Il est vrai que le discours ambiant relève plutôt du dialogue de sourds, ou plutôt la Tour de Babel. Rapprocher les entrepreneurs des protecteurs de la nature n’est pas chose aisée. Ce sont pourtant des partenaires potentiels pour le développement durable, mais ils ne parlent pas la même langue, et voient trop vite hostilité là où il n’y a qu’incompréhension. Le monde de l’environnement est lui-même très divers. Scientifiques, protecteurs de son univers de proximité (avec le fameux syndrome NIMBY), amoureux de la nature, des animaux, de la vie sauvage, du grand large, des paysages, du silence, mais aussi millénaristes et autres illuminés, habités par des fantasmes de toute nature. Ce monde hétéroclite donne une image trouble de l’environnement, reprise par les medias, et il est difficile d’y distinguer les porteurs du développement durable, ceux qui croient encore au progrès, mais veulent en comprendre le sens pour le maîtriser. C’est bien la marque du développement durable : choisir son futur, au lieu de se le faire imposer par les faits, un enchainement, pour ne pas dire un emballement, dont on chercher en vain le pilote. Une attitude volontaire et pro active, qui devrait plaire aux entrepreneurs. Du côté de ces derniers, le tableau n’est pas clair non plus. Derrière le mot se cachent souvent des conservateurs, qui ont connu les 30 glorieuses et qui rêvent de les retrouver, au lieu de s’attacher à construire un monde nouveau. L’exemple le plus parlant est celui des pétroliers, qui cherchent encore de nouvelles ressources, dans des conditions périlleuses et couteuses, alors que nous savons qu’il faudra laisser sous terre une bonne partie des réserves déjà connues. La fuite en avant, ou le refus de voir un futur exigeant, ne sont pas les marques d’un véritable entrepreneur. Une attitude qui exploite l’inévitable dose d’incertitude qui caractérise l’innovation pour faire durer le passé.

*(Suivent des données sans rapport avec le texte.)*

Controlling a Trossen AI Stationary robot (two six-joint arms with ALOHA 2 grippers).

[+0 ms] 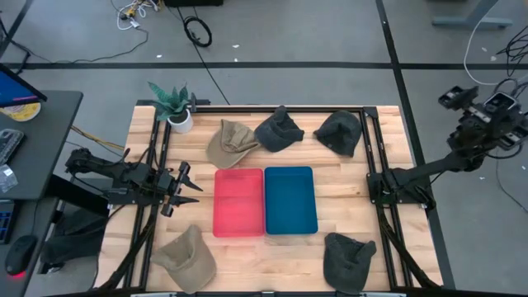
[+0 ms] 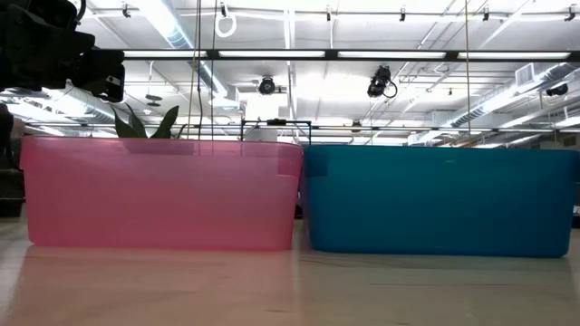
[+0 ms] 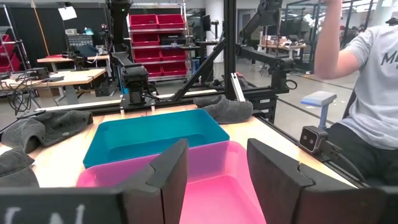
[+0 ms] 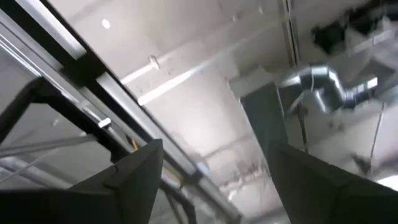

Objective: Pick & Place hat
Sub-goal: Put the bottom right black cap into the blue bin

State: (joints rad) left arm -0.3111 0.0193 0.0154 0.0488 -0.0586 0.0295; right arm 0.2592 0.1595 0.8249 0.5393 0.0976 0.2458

Malgré les excès et les maladresses des deux côtés, voire les manœuvres peu recommandables, le rapprochement se fait progressivement. Les faits sont là, les pressions internationales se manifestent, l’opinion s’inquiète. La récente COP 21, conférence des parties sur le changement climatique qui s’est tenue à Paris en décembre 2015, illustre cette avancée, avec l’irruption sur la scène du concept de « solutions ». Au-delà des problèmes, l’accent a été mis sur les solutions, c’est-à-dire les nombreux entrepreneurs qui innovent pour trouver les réponses aux défis que nous devons relever. Une évolution salutaire, qui pourrait bien aplanir les malentendus sur le développement durable.
1 - Pour reprendre le titre de mon dernier livre, le développement durable, une affaire d’entrepreneurs, Editions PC.